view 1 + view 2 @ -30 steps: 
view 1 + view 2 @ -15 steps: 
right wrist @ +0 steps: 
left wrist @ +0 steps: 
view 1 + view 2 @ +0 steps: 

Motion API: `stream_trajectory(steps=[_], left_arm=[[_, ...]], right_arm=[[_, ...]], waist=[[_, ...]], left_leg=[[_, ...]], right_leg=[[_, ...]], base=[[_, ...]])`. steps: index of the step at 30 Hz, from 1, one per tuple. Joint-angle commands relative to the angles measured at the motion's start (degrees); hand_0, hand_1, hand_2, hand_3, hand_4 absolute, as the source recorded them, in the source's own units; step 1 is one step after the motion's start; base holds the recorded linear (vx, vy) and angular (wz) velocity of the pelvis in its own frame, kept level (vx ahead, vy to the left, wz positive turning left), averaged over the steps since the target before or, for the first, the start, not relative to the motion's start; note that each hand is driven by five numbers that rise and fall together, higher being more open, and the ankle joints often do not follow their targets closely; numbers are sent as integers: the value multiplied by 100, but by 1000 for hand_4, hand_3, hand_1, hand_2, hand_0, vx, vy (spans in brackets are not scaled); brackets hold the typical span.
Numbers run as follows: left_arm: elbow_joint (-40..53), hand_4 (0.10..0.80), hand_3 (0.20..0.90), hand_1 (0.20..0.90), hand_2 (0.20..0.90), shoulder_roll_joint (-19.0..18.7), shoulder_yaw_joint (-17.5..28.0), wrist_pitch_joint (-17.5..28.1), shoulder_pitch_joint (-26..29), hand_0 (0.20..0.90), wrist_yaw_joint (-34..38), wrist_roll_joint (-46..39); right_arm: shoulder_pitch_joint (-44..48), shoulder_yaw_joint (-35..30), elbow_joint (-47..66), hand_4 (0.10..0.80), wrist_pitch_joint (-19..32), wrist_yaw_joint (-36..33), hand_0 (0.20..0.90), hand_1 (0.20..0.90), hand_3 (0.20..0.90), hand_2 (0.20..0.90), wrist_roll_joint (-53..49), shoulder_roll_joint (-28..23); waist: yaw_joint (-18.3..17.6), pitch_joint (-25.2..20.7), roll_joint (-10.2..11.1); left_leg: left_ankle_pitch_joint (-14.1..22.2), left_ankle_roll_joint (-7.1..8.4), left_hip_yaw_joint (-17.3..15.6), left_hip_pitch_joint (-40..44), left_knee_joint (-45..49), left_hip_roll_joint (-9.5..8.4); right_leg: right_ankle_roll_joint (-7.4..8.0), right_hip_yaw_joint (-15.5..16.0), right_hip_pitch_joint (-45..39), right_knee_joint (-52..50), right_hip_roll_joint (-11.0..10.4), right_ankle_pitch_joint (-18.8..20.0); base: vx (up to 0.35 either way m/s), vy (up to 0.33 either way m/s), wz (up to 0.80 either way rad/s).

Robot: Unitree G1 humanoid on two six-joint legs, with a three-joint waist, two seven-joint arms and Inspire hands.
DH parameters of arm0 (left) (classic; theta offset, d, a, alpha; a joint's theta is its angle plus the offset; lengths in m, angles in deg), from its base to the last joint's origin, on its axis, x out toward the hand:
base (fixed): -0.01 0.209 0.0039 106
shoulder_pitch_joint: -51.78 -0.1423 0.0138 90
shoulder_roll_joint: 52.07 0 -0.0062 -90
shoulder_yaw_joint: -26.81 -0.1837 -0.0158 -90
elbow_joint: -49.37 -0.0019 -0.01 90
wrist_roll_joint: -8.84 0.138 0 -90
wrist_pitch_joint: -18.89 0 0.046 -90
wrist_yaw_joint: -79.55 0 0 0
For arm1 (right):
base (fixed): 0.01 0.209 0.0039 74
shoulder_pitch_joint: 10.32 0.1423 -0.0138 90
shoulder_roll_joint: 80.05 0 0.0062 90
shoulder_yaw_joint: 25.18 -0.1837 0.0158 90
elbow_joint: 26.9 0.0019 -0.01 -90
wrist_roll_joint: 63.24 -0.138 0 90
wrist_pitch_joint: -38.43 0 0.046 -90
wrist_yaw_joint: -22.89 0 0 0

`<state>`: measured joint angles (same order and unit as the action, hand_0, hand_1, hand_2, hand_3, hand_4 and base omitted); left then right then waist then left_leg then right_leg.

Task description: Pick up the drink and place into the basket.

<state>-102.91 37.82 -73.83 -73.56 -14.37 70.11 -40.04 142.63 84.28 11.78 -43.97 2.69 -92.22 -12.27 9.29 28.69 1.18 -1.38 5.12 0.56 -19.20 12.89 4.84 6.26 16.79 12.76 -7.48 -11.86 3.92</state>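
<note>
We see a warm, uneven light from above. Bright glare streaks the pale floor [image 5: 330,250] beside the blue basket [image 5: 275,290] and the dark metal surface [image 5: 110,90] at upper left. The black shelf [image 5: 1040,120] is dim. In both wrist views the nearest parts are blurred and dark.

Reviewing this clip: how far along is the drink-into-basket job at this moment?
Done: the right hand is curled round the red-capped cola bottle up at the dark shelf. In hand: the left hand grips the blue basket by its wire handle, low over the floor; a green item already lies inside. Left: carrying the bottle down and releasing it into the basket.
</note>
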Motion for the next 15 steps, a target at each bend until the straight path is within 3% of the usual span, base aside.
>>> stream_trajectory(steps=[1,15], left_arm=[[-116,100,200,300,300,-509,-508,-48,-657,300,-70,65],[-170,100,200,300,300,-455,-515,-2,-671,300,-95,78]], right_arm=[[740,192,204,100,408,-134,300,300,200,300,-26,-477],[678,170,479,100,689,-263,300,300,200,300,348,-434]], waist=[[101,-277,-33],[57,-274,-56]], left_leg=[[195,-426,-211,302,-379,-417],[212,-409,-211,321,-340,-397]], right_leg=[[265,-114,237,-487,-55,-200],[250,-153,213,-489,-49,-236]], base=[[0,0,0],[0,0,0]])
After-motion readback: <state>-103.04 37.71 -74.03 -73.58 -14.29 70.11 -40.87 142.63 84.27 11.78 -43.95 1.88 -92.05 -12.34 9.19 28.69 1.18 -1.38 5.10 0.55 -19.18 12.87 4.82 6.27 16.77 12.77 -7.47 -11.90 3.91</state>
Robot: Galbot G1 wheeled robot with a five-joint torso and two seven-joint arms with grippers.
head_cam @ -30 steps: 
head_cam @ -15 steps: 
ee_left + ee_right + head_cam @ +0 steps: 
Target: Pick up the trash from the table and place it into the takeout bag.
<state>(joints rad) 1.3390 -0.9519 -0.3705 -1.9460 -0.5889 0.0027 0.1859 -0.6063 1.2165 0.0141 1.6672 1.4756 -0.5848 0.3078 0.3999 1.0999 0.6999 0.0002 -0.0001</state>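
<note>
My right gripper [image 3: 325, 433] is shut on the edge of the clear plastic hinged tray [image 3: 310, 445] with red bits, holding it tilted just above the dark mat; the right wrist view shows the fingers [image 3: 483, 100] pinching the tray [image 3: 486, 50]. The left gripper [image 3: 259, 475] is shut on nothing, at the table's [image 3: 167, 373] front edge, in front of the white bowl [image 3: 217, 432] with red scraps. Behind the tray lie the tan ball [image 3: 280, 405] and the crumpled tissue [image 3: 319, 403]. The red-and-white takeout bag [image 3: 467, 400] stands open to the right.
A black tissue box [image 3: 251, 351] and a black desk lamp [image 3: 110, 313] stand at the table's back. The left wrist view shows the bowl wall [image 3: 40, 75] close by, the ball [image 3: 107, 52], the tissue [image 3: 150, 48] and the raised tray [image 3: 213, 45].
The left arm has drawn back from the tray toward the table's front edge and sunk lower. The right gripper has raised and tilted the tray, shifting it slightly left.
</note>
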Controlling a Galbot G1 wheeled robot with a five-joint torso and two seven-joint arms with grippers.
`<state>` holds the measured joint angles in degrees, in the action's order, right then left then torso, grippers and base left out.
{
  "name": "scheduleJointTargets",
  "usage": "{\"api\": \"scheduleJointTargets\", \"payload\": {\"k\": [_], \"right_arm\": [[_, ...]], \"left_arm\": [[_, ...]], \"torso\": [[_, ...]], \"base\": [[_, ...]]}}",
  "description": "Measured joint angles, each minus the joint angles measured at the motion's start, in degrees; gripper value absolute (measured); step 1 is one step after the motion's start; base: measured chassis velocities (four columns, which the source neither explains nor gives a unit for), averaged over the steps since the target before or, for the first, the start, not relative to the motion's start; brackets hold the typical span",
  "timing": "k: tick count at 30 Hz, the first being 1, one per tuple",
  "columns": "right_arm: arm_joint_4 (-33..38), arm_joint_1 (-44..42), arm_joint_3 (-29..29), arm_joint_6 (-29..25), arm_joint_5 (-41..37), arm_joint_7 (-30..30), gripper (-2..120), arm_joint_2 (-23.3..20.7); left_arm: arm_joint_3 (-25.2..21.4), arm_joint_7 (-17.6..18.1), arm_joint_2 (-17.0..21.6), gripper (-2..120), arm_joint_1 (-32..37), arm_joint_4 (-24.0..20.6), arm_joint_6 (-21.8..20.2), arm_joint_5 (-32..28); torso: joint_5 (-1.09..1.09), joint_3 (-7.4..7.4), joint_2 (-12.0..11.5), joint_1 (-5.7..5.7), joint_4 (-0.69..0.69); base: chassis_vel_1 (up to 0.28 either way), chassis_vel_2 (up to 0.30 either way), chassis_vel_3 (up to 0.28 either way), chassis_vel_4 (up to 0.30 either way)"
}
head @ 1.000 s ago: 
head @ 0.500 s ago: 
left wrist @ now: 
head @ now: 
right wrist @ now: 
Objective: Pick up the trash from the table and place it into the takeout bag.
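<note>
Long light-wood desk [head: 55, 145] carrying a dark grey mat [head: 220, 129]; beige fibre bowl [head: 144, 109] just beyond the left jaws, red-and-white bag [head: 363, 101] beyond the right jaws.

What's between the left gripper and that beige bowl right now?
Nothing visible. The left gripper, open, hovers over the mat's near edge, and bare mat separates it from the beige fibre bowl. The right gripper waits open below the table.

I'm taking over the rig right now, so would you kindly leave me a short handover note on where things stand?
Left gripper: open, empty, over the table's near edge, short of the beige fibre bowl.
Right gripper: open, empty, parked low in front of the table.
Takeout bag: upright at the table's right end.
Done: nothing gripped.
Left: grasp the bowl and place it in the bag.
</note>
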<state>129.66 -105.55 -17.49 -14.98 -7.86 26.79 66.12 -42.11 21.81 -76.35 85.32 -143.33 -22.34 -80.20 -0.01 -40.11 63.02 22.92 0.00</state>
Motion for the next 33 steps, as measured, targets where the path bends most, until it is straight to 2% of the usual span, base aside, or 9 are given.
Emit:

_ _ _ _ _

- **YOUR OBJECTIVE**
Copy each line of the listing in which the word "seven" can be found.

- **WRITTEN REPLY**
Robot: Unitree G1 humanoid on two six-joint legs, with a three-joint waist, two seven-joint arms and Inspire hands.
Robot: Galbot G1 wheeled robot with a five-joint torso and two seven-joint arms with grippers.
Controlling a Galbot G1 wheeled robot with a five-joint torso and two seven-joint arms with grippers.

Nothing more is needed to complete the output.